Wednesday, October 3, 2012

Simple Cheese Filling

This recipe you will want to hold onto!  It is a great one to have in your back pocket because it is so versatile! It can be used for any stuffed or filled pastas, I will be sharing my Stuffed Shells with you tomorrow using it. But it is also amazing for stuffing vegetables like tomatoes, zucchini, mushrooms and peppers.
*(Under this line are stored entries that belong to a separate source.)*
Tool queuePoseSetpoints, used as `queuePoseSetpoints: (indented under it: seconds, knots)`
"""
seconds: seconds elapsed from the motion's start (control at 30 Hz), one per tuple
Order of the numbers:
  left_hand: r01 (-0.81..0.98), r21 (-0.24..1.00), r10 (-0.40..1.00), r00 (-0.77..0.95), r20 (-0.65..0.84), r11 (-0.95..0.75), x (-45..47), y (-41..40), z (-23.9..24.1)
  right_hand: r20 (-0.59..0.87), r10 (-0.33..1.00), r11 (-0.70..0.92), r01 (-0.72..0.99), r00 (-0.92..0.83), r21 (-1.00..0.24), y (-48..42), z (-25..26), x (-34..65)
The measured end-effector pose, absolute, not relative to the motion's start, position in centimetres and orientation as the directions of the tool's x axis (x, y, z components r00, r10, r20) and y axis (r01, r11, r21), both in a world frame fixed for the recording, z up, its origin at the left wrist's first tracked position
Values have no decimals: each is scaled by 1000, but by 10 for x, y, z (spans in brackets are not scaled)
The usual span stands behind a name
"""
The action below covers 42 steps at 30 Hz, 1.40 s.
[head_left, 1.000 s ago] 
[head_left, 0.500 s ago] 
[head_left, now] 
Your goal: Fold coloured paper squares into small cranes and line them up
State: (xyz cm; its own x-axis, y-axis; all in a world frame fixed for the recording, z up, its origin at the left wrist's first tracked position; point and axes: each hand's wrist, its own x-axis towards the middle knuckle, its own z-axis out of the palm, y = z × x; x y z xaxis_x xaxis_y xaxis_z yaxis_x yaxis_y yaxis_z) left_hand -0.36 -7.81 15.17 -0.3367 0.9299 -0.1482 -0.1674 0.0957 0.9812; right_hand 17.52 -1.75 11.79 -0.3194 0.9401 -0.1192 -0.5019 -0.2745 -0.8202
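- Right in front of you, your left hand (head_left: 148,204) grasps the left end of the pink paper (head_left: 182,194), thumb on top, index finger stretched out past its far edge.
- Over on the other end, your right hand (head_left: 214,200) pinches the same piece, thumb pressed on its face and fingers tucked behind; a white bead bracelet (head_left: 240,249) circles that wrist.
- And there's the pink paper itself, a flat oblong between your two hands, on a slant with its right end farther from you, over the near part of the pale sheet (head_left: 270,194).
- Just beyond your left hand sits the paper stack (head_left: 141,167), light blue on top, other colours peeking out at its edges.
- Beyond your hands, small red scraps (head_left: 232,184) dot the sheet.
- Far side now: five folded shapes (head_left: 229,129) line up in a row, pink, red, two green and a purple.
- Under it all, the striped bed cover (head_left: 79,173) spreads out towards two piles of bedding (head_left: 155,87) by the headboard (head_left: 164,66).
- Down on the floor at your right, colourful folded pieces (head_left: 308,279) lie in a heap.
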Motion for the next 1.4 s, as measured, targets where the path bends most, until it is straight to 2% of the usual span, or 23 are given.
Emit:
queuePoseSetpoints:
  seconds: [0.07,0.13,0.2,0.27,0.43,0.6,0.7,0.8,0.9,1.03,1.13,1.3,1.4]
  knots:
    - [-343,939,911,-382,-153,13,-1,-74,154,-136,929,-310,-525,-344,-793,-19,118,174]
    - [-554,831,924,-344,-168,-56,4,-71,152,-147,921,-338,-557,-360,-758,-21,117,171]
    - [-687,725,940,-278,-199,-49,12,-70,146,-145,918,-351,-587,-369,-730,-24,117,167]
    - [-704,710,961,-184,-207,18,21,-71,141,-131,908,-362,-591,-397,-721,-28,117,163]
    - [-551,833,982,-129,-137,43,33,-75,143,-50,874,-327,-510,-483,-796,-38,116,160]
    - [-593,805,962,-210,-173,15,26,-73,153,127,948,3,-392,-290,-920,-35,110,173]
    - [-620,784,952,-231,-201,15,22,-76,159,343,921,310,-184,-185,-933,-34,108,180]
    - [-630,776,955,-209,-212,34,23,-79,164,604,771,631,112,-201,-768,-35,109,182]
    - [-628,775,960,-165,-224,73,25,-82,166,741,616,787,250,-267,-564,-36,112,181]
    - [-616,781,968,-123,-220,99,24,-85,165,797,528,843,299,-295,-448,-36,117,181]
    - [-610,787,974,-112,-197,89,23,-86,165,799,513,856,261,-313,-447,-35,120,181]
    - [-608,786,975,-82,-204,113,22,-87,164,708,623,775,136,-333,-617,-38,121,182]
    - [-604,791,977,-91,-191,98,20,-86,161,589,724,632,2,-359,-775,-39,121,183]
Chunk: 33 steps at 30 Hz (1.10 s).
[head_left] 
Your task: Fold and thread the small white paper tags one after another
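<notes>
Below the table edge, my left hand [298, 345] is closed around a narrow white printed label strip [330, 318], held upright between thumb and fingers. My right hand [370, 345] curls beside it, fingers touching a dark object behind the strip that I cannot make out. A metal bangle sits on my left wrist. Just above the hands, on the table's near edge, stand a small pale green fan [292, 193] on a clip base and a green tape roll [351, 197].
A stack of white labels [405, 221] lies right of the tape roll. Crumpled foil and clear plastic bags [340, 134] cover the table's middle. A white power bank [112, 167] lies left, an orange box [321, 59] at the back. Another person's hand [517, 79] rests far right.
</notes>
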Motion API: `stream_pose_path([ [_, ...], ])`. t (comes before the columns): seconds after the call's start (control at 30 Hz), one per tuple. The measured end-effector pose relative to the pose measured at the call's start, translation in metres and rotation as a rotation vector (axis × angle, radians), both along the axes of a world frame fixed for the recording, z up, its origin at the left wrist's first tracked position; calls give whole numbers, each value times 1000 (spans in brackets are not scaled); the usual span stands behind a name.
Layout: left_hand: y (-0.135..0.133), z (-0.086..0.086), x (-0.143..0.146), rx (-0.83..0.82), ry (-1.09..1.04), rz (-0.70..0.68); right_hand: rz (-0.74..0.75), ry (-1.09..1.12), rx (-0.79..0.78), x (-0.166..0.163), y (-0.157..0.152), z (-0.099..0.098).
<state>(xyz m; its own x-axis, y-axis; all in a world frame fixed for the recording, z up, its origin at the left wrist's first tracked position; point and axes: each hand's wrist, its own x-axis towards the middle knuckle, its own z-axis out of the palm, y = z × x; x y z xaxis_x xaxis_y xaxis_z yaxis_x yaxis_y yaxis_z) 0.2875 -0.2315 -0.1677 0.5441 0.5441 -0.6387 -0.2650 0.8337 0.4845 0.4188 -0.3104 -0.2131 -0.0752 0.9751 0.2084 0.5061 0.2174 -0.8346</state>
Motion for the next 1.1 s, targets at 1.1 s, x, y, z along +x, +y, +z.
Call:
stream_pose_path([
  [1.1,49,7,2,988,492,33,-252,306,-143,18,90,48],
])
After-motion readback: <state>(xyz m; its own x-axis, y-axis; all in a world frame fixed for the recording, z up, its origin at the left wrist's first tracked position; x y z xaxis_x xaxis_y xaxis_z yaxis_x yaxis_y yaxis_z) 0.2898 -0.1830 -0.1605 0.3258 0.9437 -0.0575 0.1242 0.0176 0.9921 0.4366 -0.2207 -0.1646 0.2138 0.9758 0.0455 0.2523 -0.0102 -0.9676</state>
This Cheese Filling is just so delicious!  It is creamy and smooth, and just melts in your mouth.  And by adjusting the herbs and spices you can really give it a new flavor to work for many of your recipes.  Trust me, you will love it!



Simple Cheese Filling
Recipe courtesy The Joy of Cooking

1 1/2 cups ricotta or cottage cheese
1 1/4 cups grated Parmesan, Asiago, or fotinella cheese
1 generous cup shredded mozzarella cheese
1/4 medium onion, finely chopped
6 scallions, finely chopped
1/4 cup tightly packed fresh oregano leaves, finely chopped
1/4 cup tightly packed fresh basil leaves, finely chopped (optional)
1 clove garlic, minced
salt and fresh ground black pepper to taste
1 large egg, lightly beaten

Stir together everything but the egg in a large bowl. Taste and adjust the seasonings, then add the egg.

Use this filling in any variety of filled and stuffed pastas. I love it for my Stuffed Shells!  But don't stop there. It is also a wonderful filling for vegetables like tomatoes, zucchini mushrooms and peppers.

Store covered in the refrigerator for up to 24 hours.